Stereology, the science of estimating three-dimensional quantities from two-dimensionally acquired measurements, has historically been the sole technique for microstructural quantification. Over the last decade, 3D characterization has begun to replace stereology with direct 3D quantification. While direct 3D quantification offers several advantages over stereology such as the absence of sectioning variation and superior quantification of complex shapes, it is not without its limitations.

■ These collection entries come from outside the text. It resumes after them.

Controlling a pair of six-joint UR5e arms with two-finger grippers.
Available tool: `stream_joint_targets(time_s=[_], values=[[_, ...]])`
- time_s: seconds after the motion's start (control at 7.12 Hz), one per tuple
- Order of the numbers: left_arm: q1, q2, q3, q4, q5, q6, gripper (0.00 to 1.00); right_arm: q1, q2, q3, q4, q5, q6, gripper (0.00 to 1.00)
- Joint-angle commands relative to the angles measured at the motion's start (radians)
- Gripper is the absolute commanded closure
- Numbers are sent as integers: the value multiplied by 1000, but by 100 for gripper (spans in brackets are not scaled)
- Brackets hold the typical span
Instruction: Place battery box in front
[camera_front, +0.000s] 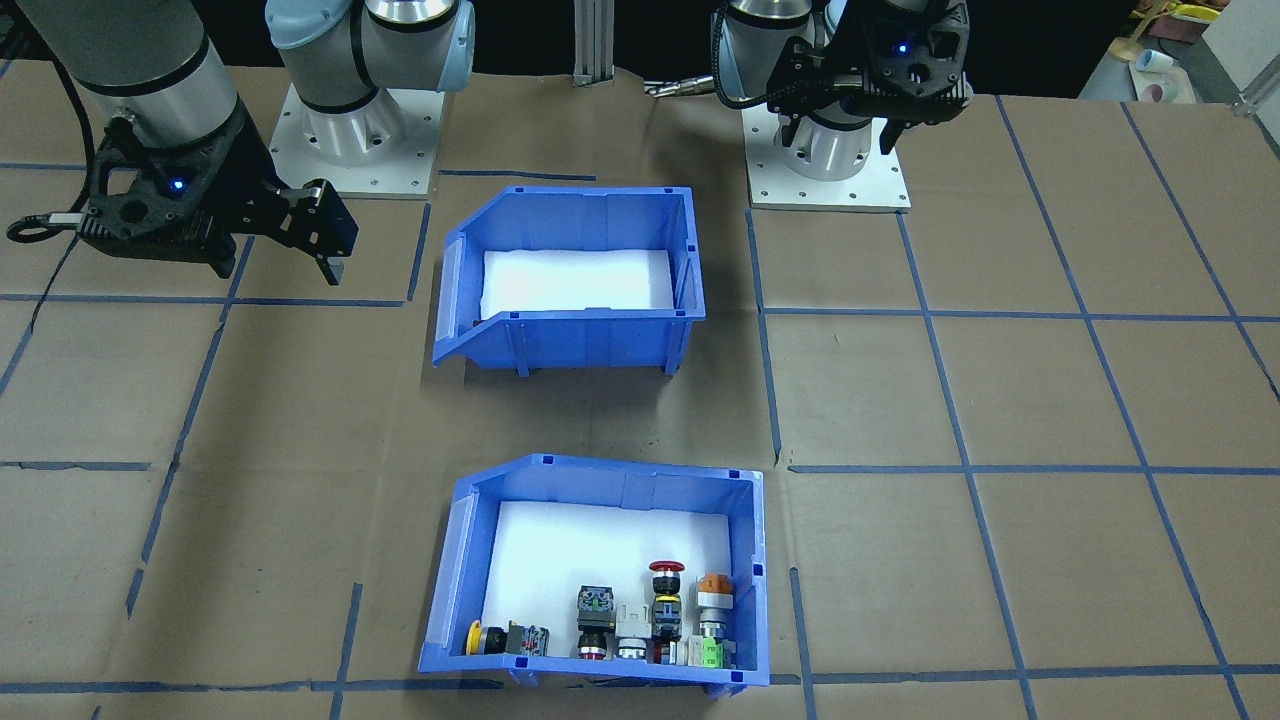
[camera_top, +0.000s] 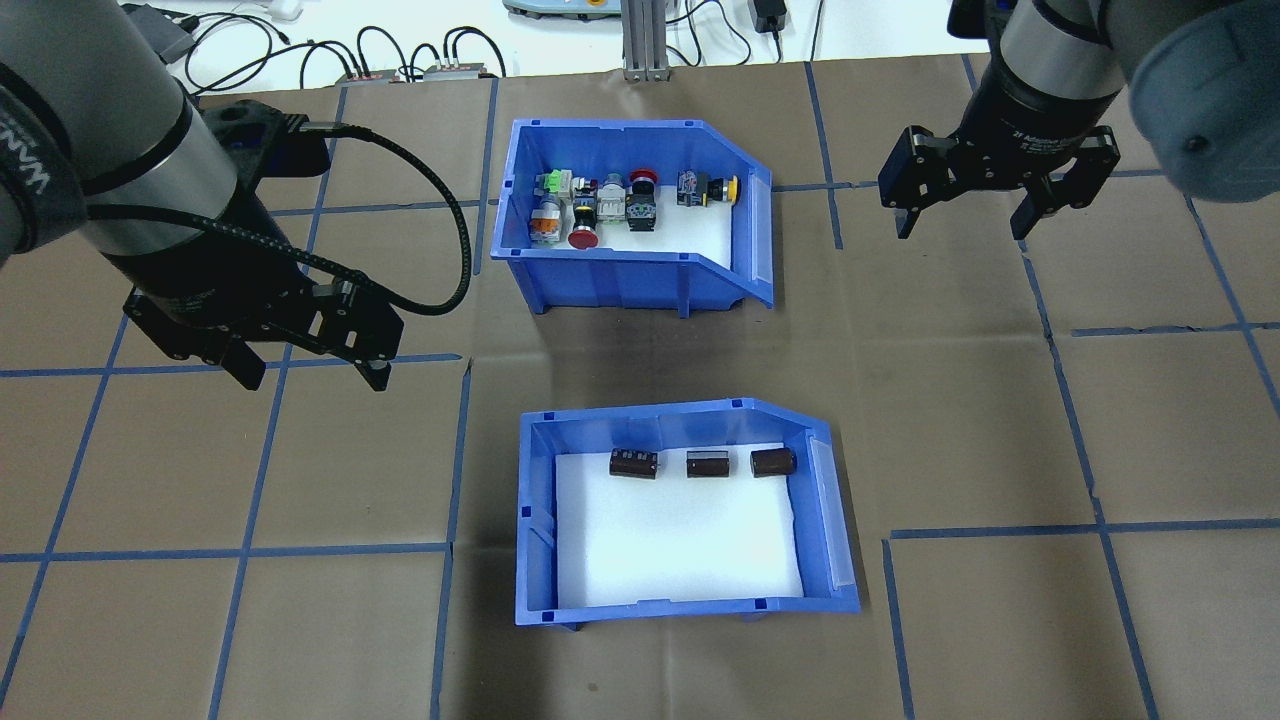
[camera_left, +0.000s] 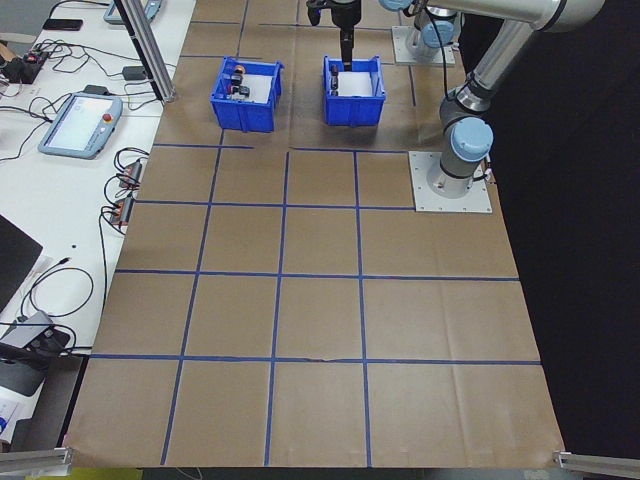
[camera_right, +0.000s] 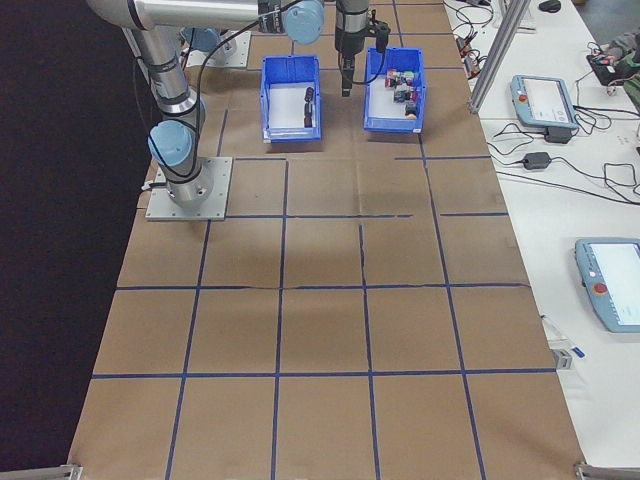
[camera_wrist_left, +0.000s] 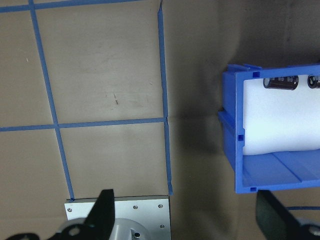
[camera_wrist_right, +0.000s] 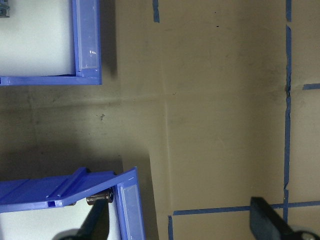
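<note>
The battery box (camera_top: 536, 520), a blue bin with a white foam floor, sits on the robot's side of the table. Three dark cylinders (camera_top: 709, 464) lie along its far wall. In the front-facing view the battery box (camera_front: 580, 335) hides them behind its wall. My left gripper (camera_top: 312, 380) hangs open to the box's left, apart from it; the left wrist view shows the box's corner (camera_wrist_left: 235, 150) and bare paper between the fingers (camera_wrist_left: 102, 212). My right gripper (camera_top: 962, 228) hangs open at the far right, level with the other bin, holding nothing.
A matching blue bin (camera_top: 620, 285) with colourful push-button switches and a red mushroom button (camera_top: 583, 238) stands beyond the battery box, on the operators' side. Brown paper with a blue tape grid (camera_top: 1050, 350) covers the table. Cables and a metal post (camera_top: 640, 40) lie past the far edge.
</note>
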Motion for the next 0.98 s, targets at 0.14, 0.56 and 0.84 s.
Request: stream_joint_targets(time_s=[0.14,0.56,0.84], values=[[0,1,0,0,-5,-3,1,0,0,0,0,0,0,0],[0,19,-4,-1,1,-21,2,0,2,-3,14,-9,-6,0],[0,-2,0,23,-23,-269,2,0,5,-6,11,-5,-18,0]])
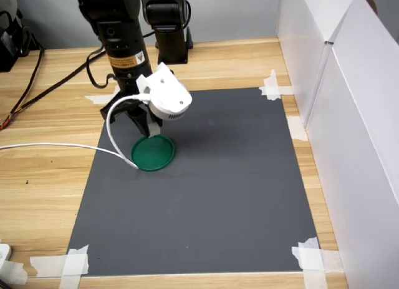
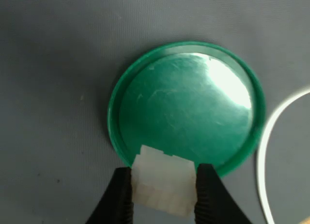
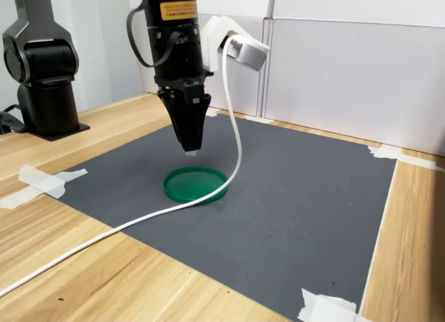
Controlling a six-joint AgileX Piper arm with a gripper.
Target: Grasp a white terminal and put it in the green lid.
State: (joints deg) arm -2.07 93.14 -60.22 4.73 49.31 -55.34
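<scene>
The gripper (image 2: 163,192) holds the white terminal (image 2: 163,185) between its two black jaws, which are closed on the sides of the small block and open only as wide as the block itself. In the wrist view the terminal is over the near rim of the green lid (image 2: 186,105), partly past its edge. In the second exterior view the gripper (image 3: 191,147) points straight down and the terminal (image 3: 191,153) hangs in the air above the far edge of the lid (image 3: 196,184), not touching it. The lid lies flat on a dark grey mat (image 1: 237,195), which is taped at its corners to the wooden counter (image 1: 43,176). A white cable (image 3: 139,221) runs across the mat just beside the lid.
</scene>
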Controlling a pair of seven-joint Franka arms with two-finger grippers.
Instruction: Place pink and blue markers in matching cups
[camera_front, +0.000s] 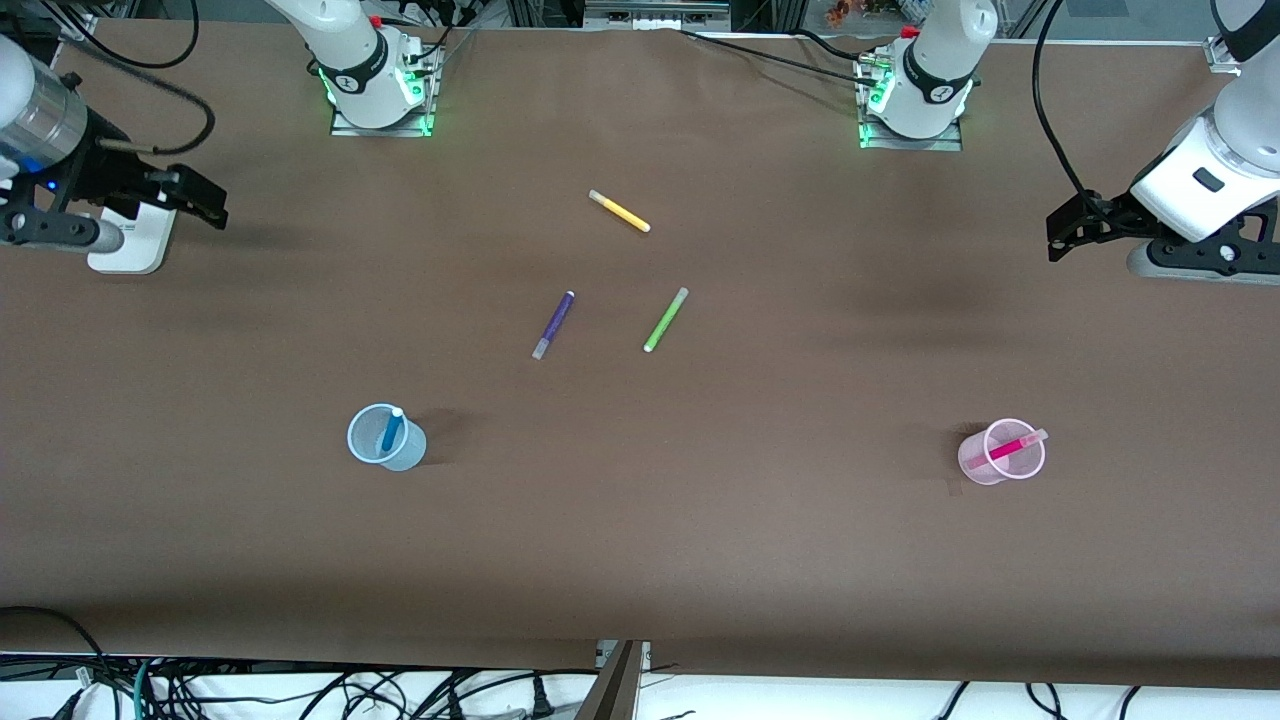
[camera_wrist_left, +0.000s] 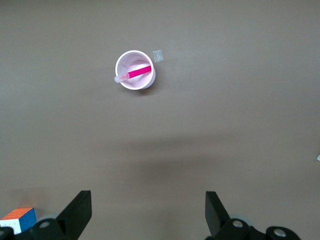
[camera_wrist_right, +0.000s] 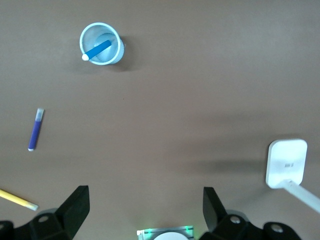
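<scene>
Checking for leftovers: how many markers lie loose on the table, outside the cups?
3: yellow marker nearest the bases; purple marker and green marker side by side, nearer the camera.

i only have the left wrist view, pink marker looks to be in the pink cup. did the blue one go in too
Observer: Yes, the blue marker stands in the blue cup, toward the right arm's end of the table.
Operator: anything loose on the table
Observer: Three pens lie flat mid-table: a purple pen, a green pen and a yellow pen, the yellow one farthest from the front camera.
Operator: where is the right gripper
Observer: The right gripper is open and empty, up beside a white block at its end of the table.
</scene>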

Many in the 3D materials science community recognize the limited statistical confidence in most reconstructed volumes. Therefore, one objective of this work involved the use statistical tools such as random sampling and bootstrapping to establish quantitative relationships between sampled volume size and measurement precision for a variety of metrics across several microstructures. These quantitative relationships offered a unique opportunity. By determining analogous relationships between the precisions of two-dimensionally acquired metrics versus the amount of sampled area, a comparison between the representative area element (RAE) and representative volume element (RVE) has be made for a given precision. Such a comparison has served to advance the understanding of the influence of sectioning variation on stereological precision. Quantified relationships for several titanium microstructures will be presented along with a methodology to determine such relationships in other microstructures.
In addition to exploring the influence of sectioning variation on various stereological metrics, 3D characterization can serve to either validate or invalidate stereological assumptions. A common stereological metric is the mean linear intercept. Measured from a series of random lines placed within a segmented microstructure, the mean linear intercept has been employed to estimate three-dimensional quantities such as the mean diameter of spheroidal precipitates and mean width of plate-like features. In both cases, the constitutive equations rely of several assumptions regarding the shape and size distribution of the intercepted features. For features such as equiaxed-a and a-laths in a+ß titanium alloys, this thesis will explore the validity of these assumptions and determined the sensitivity of stereological quantification to deviations from such assumptions.
Three-dimensional materials characterization has undoubtedly advanced the understanding of numerous materials science phenomena and revealed the complexity of various microstructural features. The increasing number of applications of 3D characterization has established a series of processing procedures, the majority of which involve post-acquisition processing and analysis. As data acquisition techniques continue to advance and emerge, the need for more robust, materials science focused, analytical 3D software has become evident. This has led to the development of an all-inclusive, user-friendly software package known as MIPAR™ (Materials Image Processing and Automated Reconstruction). MIPAR™ was written and developed within the MATLAB™ environment, but is deployable as a standalone cross-platform application. MIPAR™ is structured around a modular layout. With a total of five modules, MIPAR™ was designed to handle all post-acquisition stages of 3D characterization: alignment, pre-processing, segmentation, visualization, and quantification. Its development has both driven the implementation of several 2D/3D filtering, segmentation, and quantification tools, and yielded a framework which can easily absorb additional processing techniques and serve as a launching platform for efficient algorithm development, implementation, and deployment.
In this work, MIPAR™, and the developed algorithms which it contains, have been applied for the 2D and 3D characterization of various titanium alloys. In the area of 3D characterization, results of MIPAR’s application have included validation of long-standing stereological relationships, the emergence of an assumption-free metric for estimating plate-like feature thickness, and the successful segmentation of challenging microstructural features known as a-colonies. With regard to 2D characterization, MIPAR™ has proven an effective platform for rapid microstructural characterization, where the results have been correlated with local mechanical properties and revealed a strong relationship between a-lath thickness and the degree of local strain. Furthermore, an advanced algorithm has been developed and applied for the segmentation of different phases from atomic-resolution electron micrographs and has also permitted a quantification of their structural interface width.
This thesis was able to accomplish many of its objectives and in some cases close areas of formerly open research. However, many areas still offer exciting opportunities for future work. The subjects of such work will be discussed in detail throughout the subsequent chapters.